Problem to work on:
Take the entries that follow and return exactly the lines from the one holding "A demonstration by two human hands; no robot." through the one holding "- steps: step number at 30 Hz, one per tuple", both included. Nothing else is needed.

Exercise data:

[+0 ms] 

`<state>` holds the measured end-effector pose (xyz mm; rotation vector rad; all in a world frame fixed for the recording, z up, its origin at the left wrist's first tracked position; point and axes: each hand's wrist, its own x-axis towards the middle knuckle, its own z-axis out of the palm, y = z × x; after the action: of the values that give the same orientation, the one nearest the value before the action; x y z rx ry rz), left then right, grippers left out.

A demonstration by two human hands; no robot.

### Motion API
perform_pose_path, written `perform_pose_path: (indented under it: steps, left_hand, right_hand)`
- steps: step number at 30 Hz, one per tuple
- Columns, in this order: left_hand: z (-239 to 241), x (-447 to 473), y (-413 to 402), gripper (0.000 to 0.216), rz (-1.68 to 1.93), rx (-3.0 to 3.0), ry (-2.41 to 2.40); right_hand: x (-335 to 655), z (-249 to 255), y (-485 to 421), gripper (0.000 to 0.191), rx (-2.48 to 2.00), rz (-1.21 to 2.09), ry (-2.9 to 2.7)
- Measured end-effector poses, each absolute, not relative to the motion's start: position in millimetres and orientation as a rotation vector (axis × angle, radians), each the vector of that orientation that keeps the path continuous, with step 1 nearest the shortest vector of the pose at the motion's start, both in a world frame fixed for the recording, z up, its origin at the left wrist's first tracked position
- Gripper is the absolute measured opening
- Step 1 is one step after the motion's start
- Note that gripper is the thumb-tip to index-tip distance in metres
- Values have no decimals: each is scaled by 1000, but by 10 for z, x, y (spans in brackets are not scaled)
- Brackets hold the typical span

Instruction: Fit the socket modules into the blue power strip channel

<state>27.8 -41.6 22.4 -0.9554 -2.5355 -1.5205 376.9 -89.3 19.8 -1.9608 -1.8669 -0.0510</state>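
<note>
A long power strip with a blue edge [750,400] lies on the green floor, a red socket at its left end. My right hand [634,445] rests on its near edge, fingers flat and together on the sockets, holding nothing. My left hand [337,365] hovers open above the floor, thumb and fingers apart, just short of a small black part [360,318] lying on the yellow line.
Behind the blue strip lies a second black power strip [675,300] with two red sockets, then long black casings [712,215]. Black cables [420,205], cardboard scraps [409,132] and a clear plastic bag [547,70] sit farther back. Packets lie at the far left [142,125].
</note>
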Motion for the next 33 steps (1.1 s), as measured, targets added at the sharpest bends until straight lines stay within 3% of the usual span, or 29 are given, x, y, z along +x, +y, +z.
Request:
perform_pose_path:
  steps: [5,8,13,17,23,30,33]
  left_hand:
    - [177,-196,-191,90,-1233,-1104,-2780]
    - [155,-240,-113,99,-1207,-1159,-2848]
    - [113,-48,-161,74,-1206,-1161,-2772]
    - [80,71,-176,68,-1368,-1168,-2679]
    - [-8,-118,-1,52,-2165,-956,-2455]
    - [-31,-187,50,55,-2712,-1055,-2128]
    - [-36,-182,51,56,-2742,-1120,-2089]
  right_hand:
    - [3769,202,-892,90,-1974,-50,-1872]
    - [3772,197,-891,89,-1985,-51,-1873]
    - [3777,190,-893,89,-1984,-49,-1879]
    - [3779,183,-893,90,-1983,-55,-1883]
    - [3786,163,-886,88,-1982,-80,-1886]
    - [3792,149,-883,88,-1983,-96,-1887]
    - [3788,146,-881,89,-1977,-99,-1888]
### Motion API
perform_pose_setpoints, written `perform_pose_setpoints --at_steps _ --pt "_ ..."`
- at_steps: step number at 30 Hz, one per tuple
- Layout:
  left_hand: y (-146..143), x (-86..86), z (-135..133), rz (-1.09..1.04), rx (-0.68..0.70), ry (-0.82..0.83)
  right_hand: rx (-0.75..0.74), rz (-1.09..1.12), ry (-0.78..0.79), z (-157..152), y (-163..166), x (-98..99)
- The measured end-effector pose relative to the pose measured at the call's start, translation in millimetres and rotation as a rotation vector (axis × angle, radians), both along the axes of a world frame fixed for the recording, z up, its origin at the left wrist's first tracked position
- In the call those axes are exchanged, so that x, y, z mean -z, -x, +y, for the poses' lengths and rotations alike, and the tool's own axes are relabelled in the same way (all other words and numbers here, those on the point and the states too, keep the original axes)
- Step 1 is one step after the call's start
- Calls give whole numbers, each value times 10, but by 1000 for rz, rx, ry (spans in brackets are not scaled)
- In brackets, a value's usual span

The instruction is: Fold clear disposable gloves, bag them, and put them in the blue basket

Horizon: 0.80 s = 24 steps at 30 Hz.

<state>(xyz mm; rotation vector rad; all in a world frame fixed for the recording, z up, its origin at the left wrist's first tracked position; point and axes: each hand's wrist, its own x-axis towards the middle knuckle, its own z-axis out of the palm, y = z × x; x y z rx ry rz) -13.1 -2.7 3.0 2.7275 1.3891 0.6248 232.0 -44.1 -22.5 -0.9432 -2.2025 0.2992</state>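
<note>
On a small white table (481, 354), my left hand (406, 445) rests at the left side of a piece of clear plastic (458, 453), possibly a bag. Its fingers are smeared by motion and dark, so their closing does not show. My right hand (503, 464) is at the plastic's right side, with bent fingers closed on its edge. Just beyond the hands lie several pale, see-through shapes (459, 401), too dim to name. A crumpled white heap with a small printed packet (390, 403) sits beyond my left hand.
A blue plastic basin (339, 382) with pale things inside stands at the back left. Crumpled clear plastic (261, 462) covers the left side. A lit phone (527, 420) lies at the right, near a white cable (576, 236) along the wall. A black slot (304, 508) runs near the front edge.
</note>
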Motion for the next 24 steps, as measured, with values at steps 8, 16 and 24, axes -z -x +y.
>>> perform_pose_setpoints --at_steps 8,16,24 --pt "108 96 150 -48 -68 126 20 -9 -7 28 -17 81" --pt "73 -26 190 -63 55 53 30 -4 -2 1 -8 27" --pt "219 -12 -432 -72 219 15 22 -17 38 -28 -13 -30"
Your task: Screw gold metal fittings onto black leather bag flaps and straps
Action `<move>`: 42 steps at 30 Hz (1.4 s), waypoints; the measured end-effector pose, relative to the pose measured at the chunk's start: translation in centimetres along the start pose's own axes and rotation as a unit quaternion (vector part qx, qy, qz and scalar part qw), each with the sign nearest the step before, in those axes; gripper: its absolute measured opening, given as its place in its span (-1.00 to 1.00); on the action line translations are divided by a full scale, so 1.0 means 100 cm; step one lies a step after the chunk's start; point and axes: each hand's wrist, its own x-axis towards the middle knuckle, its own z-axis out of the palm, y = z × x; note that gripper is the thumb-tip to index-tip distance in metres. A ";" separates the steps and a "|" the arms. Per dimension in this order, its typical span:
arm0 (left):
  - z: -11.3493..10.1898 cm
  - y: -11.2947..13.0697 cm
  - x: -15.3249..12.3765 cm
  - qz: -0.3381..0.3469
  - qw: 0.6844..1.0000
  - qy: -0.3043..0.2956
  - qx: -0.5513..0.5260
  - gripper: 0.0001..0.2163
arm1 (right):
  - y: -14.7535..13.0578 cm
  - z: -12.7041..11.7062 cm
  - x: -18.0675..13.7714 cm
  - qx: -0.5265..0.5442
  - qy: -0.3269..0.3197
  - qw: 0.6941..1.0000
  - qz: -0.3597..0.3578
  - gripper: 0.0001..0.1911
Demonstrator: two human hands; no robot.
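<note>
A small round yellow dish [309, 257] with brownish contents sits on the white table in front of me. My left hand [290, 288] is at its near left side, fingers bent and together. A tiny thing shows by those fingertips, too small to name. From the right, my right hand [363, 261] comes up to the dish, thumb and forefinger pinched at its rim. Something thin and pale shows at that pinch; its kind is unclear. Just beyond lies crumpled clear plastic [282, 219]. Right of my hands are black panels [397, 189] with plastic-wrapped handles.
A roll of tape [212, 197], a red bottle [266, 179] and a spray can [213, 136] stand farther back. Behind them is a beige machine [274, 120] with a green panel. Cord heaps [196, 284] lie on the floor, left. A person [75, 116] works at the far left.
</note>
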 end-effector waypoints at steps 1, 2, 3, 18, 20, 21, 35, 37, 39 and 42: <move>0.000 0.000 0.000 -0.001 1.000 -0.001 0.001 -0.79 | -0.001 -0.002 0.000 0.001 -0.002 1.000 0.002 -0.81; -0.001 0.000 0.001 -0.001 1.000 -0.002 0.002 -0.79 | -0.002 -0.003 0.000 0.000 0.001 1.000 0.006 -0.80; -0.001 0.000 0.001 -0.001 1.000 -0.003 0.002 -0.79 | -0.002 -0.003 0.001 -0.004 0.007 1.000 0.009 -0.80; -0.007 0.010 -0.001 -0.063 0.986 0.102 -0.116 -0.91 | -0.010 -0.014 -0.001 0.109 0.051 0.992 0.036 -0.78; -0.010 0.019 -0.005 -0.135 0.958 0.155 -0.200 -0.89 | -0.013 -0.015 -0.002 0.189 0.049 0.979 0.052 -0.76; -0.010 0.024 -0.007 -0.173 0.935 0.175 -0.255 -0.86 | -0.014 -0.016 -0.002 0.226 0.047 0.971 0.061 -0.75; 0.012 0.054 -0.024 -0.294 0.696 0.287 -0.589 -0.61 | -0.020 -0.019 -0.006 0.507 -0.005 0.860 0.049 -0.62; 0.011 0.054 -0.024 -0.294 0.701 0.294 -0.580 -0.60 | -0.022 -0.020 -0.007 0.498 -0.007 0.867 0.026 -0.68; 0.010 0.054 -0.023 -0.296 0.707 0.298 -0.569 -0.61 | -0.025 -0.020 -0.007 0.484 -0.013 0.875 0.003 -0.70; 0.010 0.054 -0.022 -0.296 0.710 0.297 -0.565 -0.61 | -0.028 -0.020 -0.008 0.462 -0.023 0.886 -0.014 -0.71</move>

The completed task:
A demonstration by two human hands; no robot.

### Motion API
perform_pose_path, written `perform_pose_path: (indented under it: steps, left_hand, right_hand)`
- steps: step number at 30 Hz, one per tuple

The response is complete as it stands.